== Data entries ==
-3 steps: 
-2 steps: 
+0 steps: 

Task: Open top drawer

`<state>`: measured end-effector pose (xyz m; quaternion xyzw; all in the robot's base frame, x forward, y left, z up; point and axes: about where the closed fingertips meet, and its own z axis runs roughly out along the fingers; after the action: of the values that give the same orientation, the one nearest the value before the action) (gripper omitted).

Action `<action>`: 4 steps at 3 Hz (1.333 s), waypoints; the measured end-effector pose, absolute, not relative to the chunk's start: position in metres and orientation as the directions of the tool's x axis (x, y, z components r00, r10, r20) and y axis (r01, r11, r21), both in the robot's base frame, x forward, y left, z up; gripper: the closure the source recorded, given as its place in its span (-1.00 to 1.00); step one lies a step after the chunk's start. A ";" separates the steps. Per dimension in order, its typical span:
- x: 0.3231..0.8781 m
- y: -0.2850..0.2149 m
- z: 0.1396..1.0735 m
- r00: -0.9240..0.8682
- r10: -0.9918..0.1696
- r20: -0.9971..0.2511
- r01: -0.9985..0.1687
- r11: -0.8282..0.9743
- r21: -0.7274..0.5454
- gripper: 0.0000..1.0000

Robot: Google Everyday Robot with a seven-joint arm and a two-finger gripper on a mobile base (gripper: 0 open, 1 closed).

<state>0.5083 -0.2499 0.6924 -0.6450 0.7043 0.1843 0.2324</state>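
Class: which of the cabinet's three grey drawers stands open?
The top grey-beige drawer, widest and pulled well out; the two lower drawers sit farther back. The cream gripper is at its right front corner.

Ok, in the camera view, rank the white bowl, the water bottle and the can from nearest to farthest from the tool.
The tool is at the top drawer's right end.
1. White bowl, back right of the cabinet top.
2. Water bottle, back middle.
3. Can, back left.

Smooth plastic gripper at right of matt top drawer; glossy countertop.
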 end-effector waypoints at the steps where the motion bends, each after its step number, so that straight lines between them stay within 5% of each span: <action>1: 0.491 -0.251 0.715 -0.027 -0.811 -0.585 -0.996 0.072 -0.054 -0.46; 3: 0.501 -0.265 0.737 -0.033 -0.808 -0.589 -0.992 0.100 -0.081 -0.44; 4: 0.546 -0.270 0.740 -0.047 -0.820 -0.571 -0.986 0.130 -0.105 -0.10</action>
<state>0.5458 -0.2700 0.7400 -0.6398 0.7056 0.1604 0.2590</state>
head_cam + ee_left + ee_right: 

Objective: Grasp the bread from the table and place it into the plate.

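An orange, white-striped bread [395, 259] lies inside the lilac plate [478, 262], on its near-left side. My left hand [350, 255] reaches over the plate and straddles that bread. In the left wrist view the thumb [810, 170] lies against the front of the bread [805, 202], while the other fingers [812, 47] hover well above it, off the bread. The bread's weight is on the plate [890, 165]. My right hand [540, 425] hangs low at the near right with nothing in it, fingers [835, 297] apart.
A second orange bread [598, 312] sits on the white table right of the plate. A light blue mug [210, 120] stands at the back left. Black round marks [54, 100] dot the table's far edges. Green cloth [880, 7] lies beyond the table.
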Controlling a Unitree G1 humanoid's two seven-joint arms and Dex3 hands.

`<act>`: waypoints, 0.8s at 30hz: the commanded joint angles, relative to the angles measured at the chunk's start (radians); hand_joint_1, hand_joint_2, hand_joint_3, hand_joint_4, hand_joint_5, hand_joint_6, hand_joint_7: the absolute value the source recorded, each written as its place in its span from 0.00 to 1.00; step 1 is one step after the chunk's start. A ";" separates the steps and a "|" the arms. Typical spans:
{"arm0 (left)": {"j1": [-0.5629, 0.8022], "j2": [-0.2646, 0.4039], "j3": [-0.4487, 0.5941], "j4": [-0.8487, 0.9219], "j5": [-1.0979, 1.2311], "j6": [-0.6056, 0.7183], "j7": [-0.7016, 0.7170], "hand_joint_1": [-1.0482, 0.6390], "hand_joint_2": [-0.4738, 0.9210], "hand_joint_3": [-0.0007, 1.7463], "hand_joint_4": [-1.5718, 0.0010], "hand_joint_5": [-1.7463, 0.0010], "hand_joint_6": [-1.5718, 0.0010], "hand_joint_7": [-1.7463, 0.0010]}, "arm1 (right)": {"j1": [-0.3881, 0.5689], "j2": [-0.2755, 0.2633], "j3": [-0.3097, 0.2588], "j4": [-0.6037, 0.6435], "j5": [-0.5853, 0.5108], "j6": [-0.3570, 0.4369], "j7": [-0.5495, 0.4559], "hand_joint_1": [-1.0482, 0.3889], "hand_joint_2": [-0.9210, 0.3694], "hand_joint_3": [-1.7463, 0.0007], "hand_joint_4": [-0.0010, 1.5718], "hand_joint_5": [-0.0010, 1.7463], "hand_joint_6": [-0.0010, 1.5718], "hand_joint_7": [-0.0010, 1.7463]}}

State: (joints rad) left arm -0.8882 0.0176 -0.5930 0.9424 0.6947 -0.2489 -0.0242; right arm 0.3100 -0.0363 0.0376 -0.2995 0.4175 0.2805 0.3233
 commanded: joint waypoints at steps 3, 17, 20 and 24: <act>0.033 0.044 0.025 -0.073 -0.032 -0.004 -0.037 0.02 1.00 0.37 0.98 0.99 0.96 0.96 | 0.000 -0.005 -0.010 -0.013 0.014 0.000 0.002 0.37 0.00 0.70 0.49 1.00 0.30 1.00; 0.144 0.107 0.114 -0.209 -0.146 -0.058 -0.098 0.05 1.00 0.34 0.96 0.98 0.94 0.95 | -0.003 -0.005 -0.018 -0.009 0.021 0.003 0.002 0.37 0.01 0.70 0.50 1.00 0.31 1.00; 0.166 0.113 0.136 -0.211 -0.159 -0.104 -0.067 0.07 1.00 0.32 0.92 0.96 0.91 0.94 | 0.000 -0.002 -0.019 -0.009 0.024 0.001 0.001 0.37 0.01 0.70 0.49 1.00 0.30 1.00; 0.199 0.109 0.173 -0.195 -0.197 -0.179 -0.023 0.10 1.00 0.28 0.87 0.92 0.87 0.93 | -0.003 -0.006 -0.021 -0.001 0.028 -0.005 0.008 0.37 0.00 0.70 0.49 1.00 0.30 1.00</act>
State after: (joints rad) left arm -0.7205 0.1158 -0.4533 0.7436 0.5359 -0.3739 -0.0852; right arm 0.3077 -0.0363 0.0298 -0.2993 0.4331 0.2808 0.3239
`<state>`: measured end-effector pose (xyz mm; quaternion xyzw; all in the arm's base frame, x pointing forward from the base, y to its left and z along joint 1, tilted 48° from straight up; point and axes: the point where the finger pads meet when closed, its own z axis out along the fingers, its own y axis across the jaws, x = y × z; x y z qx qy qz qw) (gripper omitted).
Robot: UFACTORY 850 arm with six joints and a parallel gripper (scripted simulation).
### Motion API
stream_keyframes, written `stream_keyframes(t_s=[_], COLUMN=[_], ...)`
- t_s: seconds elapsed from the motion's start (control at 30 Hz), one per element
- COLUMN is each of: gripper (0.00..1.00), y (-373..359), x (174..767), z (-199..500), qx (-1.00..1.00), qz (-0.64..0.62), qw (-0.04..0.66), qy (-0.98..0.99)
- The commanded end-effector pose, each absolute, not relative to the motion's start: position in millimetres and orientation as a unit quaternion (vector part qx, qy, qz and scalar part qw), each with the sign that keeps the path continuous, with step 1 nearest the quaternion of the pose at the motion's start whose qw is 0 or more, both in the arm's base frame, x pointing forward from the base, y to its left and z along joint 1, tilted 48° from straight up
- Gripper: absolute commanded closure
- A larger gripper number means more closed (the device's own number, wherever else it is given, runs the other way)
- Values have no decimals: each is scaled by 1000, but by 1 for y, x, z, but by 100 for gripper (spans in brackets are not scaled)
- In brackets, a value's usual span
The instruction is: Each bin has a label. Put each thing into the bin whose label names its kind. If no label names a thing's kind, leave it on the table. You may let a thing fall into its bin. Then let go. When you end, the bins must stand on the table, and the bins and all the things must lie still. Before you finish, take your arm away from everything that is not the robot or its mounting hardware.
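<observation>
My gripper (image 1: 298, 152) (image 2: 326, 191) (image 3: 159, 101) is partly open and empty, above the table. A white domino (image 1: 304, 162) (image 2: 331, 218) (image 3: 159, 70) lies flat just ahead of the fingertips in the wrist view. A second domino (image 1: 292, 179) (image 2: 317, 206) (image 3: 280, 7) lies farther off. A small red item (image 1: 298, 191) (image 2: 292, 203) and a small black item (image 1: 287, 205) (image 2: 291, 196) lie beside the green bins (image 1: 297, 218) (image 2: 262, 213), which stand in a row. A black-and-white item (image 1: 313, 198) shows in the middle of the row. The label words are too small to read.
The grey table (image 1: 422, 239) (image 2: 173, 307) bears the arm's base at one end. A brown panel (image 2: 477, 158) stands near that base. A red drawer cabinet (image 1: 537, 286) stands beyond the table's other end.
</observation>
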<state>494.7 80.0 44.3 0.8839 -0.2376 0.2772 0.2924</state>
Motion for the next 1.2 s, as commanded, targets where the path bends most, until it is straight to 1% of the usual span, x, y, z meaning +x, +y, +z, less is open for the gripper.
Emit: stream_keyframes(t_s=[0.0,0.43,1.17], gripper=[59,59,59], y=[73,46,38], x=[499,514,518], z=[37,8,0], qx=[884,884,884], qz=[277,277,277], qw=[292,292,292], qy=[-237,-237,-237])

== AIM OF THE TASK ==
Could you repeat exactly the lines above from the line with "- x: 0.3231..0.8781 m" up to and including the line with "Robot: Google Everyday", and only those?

== ANSWER FOR THIS EXERCISE ==
- x: 0.3231..0.8781 m
- y: -0.2850..0.2149 m
- z: 0.1396..1.0735 m
- r00: -0.9240..0.8682
- r10: -0.9918..0.1696
- r20: -0.9971..0.2511
- r01: -0.9985..0.1687
- r11: -0.8282..0.9743
- r21: -0.7274..0.5454
- gripper: 0.0000..1.0000

Robot: Google Everyday Robot with a seven-joint arm and a two-finger gripper on a mobile base (gripper: 0 open, 1 closed).

That is the complete output.